An exact, complete copy of the data is all that is needed.

Top of Input data

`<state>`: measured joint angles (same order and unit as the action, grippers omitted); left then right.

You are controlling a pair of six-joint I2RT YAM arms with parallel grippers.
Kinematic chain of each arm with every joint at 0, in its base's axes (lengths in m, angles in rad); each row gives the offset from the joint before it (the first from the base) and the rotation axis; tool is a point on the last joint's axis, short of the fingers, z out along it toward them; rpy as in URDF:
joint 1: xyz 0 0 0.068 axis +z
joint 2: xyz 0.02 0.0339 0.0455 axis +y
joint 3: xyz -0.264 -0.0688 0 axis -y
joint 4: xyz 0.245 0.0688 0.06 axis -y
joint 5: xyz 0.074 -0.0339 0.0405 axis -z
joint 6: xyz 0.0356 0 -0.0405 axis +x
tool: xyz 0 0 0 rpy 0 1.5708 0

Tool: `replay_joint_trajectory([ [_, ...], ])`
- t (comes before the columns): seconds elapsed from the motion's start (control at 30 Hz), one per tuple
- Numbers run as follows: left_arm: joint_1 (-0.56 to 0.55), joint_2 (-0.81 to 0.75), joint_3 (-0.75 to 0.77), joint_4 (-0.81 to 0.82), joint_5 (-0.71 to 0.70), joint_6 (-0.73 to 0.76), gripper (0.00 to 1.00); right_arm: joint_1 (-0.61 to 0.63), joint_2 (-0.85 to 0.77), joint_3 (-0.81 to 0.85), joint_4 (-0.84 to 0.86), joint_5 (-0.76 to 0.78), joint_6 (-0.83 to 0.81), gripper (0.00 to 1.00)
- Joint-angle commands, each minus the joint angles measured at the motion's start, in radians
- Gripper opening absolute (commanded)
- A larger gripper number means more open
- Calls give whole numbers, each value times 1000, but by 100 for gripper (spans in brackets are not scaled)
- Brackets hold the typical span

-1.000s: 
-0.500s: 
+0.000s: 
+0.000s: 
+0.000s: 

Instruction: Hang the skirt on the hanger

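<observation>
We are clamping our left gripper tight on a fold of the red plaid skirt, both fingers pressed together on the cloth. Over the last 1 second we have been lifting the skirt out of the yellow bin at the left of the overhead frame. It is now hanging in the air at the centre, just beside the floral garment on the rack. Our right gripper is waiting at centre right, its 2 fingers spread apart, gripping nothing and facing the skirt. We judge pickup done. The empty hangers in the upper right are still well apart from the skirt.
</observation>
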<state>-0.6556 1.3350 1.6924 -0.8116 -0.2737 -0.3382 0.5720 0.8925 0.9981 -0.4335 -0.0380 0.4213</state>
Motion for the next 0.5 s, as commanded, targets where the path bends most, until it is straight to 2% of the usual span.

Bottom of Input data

**Response to the task**
`<state>`: measured joint angles (same order and unit as the action, grippers omitted); left then right.

You are controlling a pair of six-joint I2RT YAM arms with parallel grippers.
Kinematic chain of each arm with every joint at 0, in its base's axes (lengths in m, angles in rad); each row gives the offset from the joint before it (the first from the base) and the rotation axis; tool is a point on the last joint's axis, short of the fingers, z out along it toward them; rpy as in URDF:
joint 1: xyz 0 0 0.068 axis +z
joint 2: xyz 0.02 0.0339 0.0455 axis +y
joint 3: xyz -0.264 -0.0688 0 axis -y
joint 4: xyz 0.245 0.0688 0.06 axis -y
joint 5: xyz 0.074 -0.0339 0.0405 axis -z
joint 6: xyz 0.0356 0 -0.0405 axis +x
tool: xyz 0 0 0 rpy 0 1.5708 0

Tool: `replay_joint_trajectory([ [_, ...], ])`
- t (comes before the columns): seconds elapsed from the motion's start (control at 30 Hz), one per tuple
- Numbers run as follows: left_arm: joint_1 (-0.56 to 0.55), joint_2 (-0.81 to 0.75), joint_3 (-0.75 to 0.77), joint_4 (-0.81 to 0.82), joint_5 (-0.71 to 0.70), joint_6 (-0.73 to 0.76), gripper (0.00 to 1.00); right_arm: joint_1 (-0.61 to 0.63), joint_2 (-0.85 to 0.77), joint_3 (-0.81 to 0.85), joint_4 (-0.84 to 0.86), joint_5 (-0.76 to 0.78), joint_6 (-0.83 to 0.81), gripper (0.00 to 1.00)
- Joint-angle commands, each minus the joint angles measured at the motion's start, in radians
- Gripper opening absolute (commanded)
- A larger gripper number means more open
- Calls give whole numbers, each value times 1000, but by 100 for gripper (spans in brackets are not scaled)
- Brackets hold the typical span

-1.000s: 
-0.500s: 
+0.000s: 
+0.000s: 
+0.000s: 

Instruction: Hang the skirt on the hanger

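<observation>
We are clamping our left gripper tight on a fold of the red plaid skirt, both fingers pressed together on the cloth. Over the last 1 second we have been lifting the skirt out of the yellow bin at the left of the overhead frame. It is now hanging in the air at the centre, just beside the floral garment on the rack. Our right gripper is waiting at centre right, its 2 fingers spread apart, gripping nothing and facing the skirt. We judge pickup done. The empty hangers in the upper right are still well apart from the skirt.
</observation>
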<state>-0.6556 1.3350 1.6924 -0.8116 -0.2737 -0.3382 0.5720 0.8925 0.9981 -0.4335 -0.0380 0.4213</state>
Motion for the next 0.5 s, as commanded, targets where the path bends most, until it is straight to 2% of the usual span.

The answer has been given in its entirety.